Dec 3 2009
Combining screening techniques from molecular biology with high-performance gaming hardware advances the building and understanding of visual systems
Taking inspiration from genetic screening techniques, researchers from Harvard and MIT have demonstrated a way to build better artificial visual systems with the help of low-cost, high-performance gaming hardware.
The neural processing involved in visually recognizing even the simplest object in a natural environment is profound-and profoundly difficult to mimic. Neuroscientists have made broad advances in understanding the visual system, but much of the inner workings of biologically-based systems remain a mystery.
Using Graphics Processing Units (GPUs), the same technology video game designers use to render life-like graphics, researchers are now making progress faster than ever before. A new study, co-led by David Cox, Principal Investigator of the Visual Neuroscience Group at the Rowland Institute at Harvard, and Nicolas Pinto, a Ph.D. Candidate in James DiCarlo's laboratory at the McGovern Institute for Brain Research and the Department of Brain and Cognitive Sciences at MIT, was published in the November 26th issue of PLoS Computational Biology.

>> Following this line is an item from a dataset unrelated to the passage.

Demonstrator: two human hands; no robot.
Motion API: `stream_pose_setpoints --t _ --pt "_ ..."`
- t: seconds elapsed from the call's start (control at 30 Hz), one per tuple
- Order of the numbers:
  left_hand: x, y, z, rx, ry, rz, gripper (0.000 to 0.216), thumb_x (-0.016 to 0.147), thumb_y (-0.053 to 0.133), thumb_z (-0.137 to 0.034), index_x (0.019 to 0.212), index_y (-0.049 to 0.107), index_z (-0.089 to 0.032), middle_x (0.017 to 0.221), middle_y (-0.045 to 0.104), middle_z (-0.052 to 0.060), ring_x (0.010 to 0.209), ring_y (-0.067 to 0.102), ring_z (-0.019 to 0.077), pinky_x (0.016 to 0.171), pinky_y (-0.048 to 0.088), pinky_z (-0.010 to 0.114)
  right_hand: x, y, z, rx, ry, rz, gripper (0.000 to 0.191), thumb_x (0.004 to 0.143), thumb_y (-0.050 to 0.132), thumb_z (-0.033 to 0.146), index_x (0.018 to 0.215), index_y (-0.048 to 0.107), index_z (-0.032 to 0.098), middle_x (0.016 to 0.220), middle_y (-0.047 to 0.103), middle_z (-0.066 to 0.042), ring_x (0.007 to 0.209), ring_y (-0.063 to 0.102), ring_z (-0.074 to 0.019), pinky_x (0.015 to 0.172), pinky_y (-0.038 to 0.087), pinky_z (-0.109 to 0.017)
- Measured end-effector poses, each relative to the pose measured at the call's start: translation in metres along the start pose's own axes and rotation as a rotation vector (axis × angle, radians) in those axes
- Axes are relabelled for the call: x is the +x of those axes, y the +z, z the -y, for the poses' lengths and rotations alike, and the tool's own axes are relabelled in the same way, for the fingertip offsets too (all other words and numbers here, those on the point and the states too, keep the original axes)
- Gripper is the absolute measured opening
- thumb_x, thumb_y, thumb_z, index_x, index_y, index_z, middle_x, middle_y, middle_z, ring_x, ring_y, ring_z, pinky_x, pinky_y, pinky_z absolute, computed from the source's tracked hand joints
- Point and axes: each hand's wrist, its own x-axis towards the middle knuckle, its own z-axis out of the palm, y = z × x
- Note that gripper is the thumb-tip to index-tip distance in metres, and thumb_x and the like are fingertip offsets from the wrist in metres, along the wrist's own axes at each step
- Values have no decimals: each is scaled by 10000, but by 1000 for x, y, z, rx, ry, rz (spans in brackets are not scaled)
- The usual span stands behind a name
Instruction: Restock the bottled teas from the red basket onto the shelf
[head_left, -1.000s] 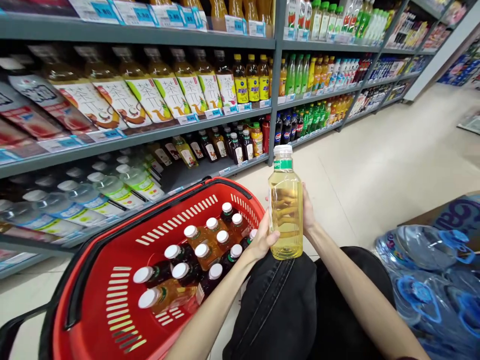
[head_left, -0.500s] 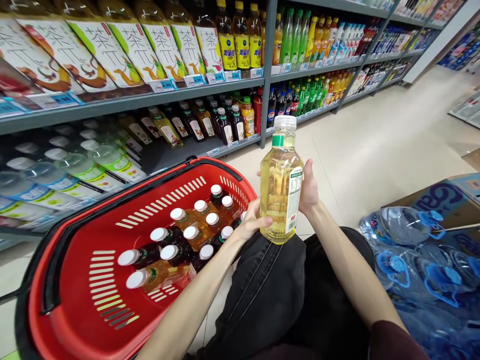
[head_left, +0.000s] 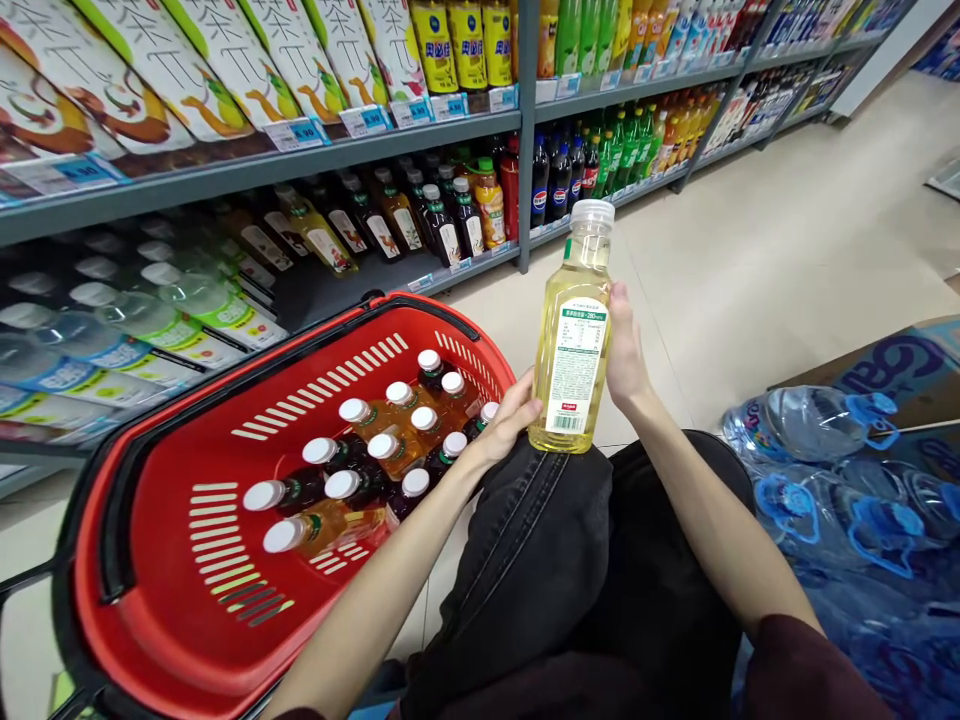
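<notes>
A clear bottle of pale yellow drink (head_left: 571, 350) with a white cap stands upright between my hands, just above my knee. Its back label, with small print and a barcode, faces me. My left hand (head_left: 510, 418) grips the lower left side, the thumb across the front. On the right side, my right hand (head_left: 627, 350) closes round the bottle, most of its fingers hidden behind it. To the left, a red shopping basket (head_left: 180, 430) holds several white-capped bottles (head_left: 384, 447) of dark and amber drinks at its right end.
Grey shelves (head_left: 480, 135) packed with drinks run along the left and back. Dark and amber bottles (head_left: 375, 220) sit on the lower shelf behind the basket. Large blue-capped water bottles (head_left: 806, 425) are stacked at my right, beside a printed cardboard box (head_left: 892, 365).
The bottle has been turned in my hands, so its back label now faces me instead of sitting at the right side. The view has dipped slightly.
</notes>
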Motion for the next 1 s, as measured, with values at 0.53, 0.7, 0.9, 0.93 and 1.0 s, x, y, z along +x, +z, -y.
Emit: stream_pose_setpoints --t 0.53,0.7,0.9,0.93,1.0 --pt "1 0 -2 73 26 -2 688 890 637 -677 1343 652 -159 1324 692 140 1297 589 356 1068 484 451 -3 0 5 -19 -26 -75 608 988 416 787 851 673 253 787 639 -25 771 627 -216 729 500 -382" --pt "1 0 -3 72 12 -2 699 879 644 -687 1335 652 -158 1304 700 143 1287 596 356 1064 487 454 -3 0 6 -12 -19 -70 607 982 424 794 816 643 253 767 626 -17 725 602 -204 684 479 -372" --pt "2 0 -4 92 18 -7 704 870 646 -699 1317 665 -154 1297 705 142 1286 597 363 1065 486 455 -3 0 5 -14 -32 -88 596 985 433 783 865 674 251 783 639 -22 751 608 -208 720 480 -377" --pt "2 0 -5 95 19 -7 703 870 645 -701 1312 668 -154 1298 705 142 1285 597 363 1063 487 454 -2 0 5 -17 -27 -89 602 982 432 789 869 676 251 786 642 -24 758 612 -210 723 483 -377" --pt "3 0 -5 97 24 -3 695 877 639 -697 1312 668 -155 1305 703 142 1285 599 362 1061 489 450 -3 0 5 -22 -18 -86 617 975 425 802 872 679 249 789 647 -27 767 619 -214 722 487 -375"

"Reverse engineering a biological visual system-a system with hundreds of millions of processing units-and building an artificial system that works the same way is a daunting task," says Cox. "It is not enough to simply assemble together a huge amount of computing power. We have to figure out how to put all the parts together so that they can do what our brains can do."
"While studying the brain has yielded critical information about how the brain is wired, we currently don't have enough information to build a computer system that works like the brain does," adds Pinto. "Even if we take all of the clues that we have available from experimental neuroscience, there is still an enormous range of possible models for us to explore."
To tackle this problem, the team drew inspiration from screening techniques in molecular biology, where a multitude of candidate organisms or compounds are screened in parallel to find those that have a particular property of interest. Rather than building a single model and seeing how well it could recognize visual objects, the team constructed thousands of candidate models, and screened for those that performed best on an object recognition task.
The resulting models outperformed a crop of state-of-the-art computer vision systems across a range of test sets, more accurately identifying a range of objects on random natural backgrounds with variation in position, scale, and rotation.
Using ordinary computer processing units, the effort would have required either years of time or millions of dollars of computing hardware. Instead, by harnessing modern graphics hardware, the analysis was done in just one week, and at a small fraction of the cost.
"GPUs are a real game-changer for scientific computing. We made a powerful parallel computing system from cheap, readily available off-the-shelf components, delivering over hundred-fold speed-ups relative to conventional methods," says Pinto. "With this expanded computational power, we can discover new vision models that traditional methods miss."
This high-throughput approach could be applied to other areas of computer vision, such as face identification, object tracking, pedestrian detection for automotive applications, and gesture and action recognition. Moreover, as scientists understand better what components make a good artificial vision system, they can use these hints when studying real brains to understand them better as well.
"Reverse and forward engineering the brain is a virtuous cycle. The more we learn about one, the more we can learn about the other," says Cox. "Tightly coupling experimental neuroscience and computer engineering holds the promise to greatly accelerate both fields."